Mobilisaties

Utrechtse Vestinggordel

Vijftig jaar na de bouw van de waterlinie, tijdens de Frans-Duitse Oorlog in 1870, werden de forten voor het eerst bemand met soldaten. De forten bleken in slechte staat te zijn. Accommodatie voor de soldaten was slecht of zelfs afwezig en de koude en vochtige forten waren weinig bevorderlijk voor de gezondheid.
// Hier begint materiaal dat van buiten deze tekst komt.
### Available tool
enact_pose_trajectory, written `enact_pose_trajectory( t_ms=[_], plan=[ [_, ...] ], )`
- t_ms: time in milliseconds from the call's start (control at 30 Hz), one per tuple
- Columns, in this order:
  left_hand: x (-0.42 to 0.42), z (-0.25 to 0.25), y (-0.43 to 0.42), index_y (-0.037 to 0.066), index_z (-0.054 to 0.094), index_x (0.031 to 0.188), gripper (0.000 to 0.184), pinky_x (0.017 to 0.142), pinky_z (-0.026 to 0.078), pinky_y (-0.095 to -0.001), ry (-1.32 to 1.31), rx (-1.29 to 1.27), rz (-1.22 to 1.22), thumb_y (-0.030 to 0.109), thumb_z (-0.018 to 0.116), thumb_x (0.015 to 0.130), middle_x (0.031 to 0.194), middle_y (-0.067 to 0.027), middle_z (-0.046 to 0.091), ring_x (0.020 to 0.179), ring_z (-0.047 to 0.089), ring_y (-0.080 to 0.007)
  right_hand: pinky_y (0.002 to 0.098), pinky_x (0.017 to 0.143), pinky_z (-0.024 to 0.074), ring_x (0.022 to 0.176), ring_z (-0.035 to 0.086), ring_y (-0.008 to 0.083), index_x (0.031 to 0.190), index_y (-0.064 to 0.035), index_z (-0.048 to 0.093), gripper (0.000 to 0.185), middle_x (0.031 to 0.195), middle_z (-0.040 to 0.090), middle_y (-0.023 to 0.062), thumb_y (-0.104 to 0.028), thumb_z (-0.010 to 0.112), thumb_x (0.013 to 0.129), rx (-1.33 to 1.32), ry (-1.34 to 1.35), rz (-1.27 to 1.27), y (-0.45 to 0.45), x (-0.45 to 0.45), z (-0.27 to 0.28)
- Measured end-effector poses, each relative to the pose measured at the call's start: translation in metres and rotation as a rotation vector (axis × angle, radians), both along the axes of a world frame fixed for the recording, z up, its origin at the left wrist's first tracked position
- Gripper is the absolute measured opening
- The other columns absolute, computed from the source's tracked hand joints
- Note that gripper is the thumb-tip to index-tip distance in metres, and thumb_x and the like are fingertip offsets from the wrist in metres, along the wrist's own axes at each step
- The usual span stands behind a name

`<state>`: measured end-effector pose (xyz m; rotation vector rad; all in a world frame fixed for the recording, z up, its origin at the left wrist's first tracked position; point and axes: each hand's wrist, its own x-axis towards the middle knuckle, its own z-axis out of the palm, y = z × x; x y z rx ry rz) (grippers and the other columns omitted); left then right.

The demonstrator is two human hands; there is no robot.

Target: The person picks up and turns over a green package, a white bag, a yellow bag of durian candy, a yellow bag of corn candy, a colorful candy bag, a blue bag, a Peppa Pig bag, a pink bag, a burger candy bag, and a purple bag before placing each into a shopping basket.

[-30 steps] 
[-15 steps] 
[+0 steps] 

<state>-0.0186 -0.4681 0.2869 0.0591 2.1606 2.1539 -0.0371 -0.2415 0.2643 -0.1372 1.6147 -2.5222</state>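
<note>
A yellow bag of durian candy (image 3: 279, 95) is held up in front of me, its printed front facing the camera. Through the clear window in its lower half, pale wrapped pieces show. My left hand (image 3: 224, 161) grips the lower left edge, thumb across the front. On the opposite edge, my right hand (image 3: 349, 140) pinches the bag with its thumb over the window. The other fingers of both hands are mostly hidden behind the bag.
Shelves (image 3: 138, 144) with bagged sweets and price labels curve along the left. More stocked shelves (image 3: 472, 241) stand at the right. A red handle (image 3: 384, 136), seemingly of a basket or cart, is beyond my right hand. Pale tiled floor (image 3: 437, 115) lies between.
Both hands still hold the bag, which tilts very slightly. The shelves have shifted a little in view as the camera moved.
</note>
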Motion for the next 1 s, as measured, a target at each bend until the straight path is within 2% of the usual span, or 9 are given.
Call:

Tijdens de Eerste Wereldoorlog werden de forten voor de tweede keer bemand. Omdat de forten inmiddels niet meer tegen artillerievuur bestand waren, moesten de militairen een uitgebreid stelsel van loopgraven, grachten en prikkeldraadversperringen om de forten aanleggen. Ook werden langs de toegangswegen en spoorlijnen schansen en voorposten aangelegd.

In 1939 werden de forten voor de laatste keer in staat van verdediging gebracht. Opnieuw bleken ze ernstig verwaarloosd en verouderd. Om de verdediging rond Utrecht enigszins te moderniseren, werden 300 extra groepsschuilplaatsen en 34 koepelkazematten in versneld tempo aangelegd. Rond de forten werden loopgraven aangelegd. Ook trad de Kringenwet in werking. Bij het fort op de Ruigenhoekse dijk werden drie boerenbedrijven platgebrand.